No. 662 Squadron was formed at RAF Old Sarum on 30 September 1943 with the Taylorcraft Auster III which gave way to the Auster IV in March 1944. The squadron role was to support the British 21st Army Group in June 1944 when it moved to France. It briefly flew from Nordhorn in Germany from 7 to 10 April 1945. The squadron supported the Army until the end of the war when it was disbanded on 15 December 1945 at Melsbroek in Belgium.

After the war the Air Observation Squadrons were reformed and No. 662 Squadron Royal Auxiliary Air Force was reformed as such at RAF Colerne on 1 May 1949, also operating a flight from RAF Middle Wallop, to provide support to the Army in the West Country until it was disbanded at RAF Colerne on 10 March 1957.
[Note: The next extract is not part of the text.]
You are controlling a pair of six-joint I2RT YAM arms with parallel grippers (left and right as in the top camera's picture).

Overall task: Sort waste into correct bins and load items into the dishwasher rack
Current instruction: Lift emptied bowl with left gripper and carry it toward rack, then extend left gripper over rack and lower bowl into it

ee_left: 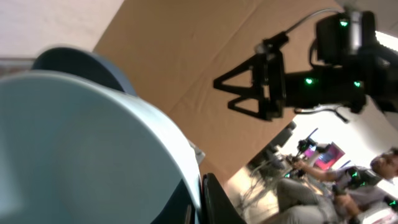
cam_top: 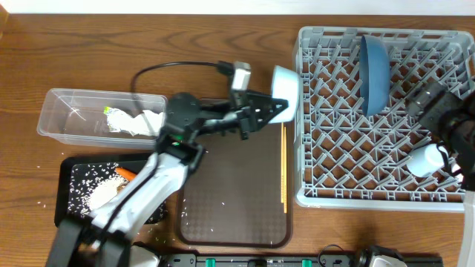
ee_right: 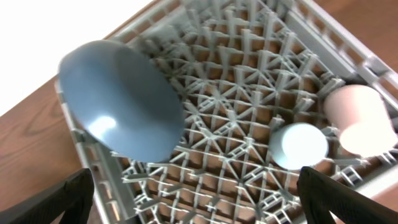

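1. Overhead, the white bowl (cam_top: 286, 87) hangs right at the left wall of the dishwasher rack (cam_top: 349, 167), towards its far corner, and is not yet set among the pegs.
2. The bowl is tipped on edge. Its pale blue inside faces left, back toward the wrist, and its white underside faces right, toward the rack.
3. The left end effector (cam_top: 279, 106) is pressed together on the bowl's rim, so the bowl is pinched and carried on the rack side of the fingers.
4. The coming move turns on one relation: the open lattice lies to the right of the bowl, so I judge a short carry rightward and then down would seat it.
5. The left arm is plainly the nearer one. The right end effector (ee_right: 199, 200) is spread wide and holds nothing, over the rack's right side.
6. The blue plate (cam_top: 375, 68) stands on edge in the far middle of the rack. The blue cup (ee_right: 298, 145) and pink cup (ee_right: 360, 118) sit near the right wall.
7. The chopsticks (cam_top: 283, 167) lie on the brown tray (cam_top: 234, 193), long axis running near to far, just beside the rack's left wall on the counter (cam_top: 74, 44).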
Its motto was: Greek Olethrion Omma ("Death dealing eye"), for an identification symbol it was used "In front of two shells in saltire, an eagle's head erased". For identification symbols it used: ET (Sep 1944 – Dec 1945) ROB (Feb 1949 – Apr 1951)

No. 1956 Reserve Air Observation Post Flight was formed within 662 Squadron along with No. 1962 Reserve Air Observation Post Flight and No. 1963 Reserve Air Observation Post Flight.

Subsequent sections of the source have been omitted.